## WHAT IS BEING ASKED
The entries below hold a line with "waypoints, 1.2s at" and a line with "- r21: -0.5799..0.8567". Return those lines and all that lie between them, exactly and only.

## RECORDS FOR THIS TASK

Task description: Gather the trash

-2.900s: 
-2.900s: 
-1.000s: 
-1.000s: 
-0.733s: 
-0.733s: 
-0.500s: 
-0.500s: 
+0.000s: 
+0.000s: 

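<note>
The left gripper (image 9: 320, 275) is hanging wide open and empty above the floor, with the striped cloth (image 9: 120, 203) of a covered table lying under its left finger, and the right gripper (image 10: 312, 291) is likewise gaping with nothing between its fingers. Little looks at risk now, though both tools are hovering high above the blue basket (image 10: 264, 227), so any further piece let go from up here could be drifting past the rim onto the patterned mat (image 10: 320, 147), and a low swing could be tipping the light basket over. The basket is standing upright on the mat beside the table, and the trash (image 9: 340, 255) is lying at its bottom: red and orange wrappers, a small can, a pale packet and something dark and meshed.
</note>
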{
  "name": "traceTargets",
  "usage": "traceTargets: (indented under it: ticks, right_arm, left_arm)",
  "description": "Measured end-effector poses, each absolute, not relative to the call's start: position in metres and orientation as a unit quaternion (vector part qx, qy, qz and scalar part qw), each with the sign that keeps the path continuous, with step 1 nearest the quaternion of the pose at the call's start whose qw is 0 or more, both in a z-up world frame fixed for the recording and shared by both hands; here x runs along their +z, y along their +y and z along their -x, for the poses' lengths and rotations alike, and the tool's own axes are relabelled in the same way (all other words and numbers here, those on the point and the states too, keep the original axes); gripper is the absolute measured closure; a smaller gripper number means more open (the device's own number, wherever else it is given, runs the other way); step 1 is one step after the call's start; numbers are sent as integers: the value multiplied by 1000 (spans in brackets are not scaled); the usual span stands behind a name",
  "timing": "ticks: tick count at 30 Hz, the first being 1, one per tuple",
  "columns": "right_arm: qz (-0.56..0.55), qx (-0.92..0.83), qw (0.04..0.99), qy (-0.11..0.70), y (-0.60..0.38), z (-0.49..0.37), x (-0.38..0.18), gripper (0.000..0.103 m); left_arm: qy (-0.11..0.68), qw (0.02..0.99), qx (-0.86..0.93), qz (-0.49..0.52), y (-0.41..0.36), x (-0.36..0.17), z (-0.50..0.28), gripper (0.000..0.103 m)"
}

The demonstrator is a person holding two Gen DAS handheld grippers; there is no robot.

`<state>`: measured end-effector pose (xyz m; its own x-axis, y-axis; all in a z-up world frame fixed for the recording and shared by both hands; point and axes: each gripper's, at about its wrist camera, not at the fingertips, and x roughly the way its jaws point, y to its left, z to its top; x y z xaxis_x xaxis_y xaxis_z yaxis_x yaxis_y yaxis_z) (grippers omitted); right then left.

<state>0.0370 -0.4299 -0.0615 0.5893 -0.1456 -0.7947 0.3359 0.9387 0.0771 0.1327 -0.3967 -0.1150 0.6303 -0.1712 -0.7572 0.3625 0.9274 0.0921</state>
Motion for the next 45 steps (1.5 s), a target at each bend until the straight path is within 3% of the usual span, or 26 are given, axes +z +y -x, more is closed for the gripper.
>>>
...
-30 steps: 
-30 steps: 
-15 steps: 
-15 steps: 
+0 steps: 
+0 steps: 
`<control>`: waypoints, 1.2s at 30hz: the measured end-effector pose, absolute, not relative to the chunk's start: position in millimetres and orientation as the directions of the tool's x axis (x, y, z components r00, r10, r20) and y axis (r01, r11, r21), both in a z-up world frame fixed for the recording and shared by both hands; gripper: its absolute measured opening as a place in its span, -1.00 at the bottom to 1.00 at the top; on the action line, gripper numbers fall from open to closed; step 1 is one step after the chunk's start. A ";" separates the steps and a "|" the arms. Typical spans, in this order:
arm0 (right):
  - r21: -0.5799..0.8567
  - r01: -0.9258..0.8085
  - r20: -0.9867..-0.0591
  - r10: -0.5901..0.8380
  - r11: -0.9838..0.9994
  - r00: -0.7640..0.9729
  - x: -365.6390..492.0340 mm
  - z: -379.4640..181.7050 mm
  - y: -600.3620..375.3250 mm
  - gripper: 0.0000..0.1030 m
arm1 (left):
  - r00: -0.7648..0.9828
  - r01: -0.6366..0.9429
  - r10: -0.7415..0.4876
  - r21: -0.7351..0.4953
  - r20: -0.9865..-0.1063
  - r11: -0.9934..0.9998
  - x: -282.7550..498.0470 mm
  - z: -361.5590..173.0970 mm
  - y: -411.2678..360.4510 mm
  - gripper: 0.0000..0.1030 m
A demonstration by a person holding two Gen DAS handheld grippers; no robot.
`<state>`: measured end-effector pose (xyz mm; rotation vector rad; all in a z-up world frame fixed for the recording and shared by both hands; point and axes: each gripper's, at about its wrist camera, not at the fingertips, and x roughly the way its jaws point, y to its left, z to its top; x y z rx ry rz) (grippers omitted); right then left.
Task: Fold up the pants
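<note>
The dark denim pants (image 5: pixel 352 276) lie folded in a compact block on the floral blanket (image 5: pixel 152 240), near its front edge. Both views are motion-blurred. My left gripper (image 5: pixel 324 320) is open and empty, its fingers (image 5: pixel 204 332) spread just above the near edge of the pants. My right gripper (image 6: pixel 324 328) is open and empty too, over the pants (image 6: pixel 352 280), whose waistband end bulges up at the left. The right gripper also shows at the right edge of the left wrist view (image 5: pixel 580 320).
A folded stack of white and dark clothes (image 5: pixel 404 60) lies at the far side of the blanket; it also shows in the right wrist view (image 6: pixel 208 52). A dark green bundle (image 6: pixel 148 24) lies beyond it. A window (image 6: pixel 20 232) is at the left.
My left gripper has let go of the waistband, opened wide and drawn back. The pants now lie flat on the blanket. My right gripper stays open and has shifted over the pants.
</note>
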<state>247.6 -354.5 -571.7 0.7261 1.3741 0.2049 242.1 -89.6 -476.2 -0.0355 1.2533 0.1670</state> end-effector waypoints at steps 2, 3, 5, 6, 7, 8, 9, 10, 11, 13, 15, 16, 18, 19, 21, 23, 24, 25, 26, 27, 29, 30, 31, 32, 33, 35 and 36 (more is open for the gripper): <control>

## YOUR SOLUTION
`<control>`: waypoints, 1.2s at 30hz: the measured end-effector pose, absolute, not relative to the chunk's start: position in millimetres and orientation as the directions of the tool's x axis (x, y, z components r00, r10, r20) and y axis (r01, r11, r21), both in a z-up world frame fixed for the recording and shared by both hands; gripper: its absolute measured opening as a place in its span, -1.00 at the bottom to 1.00 at the top; on the action line, gripper numbers fall from open to closed; step 1 is one step after the chunk's start. A ";" separates the steps and a "|" the arms. Typical spans, in this order:
arm0 (right):
  - r21: -0.5799..0.8567

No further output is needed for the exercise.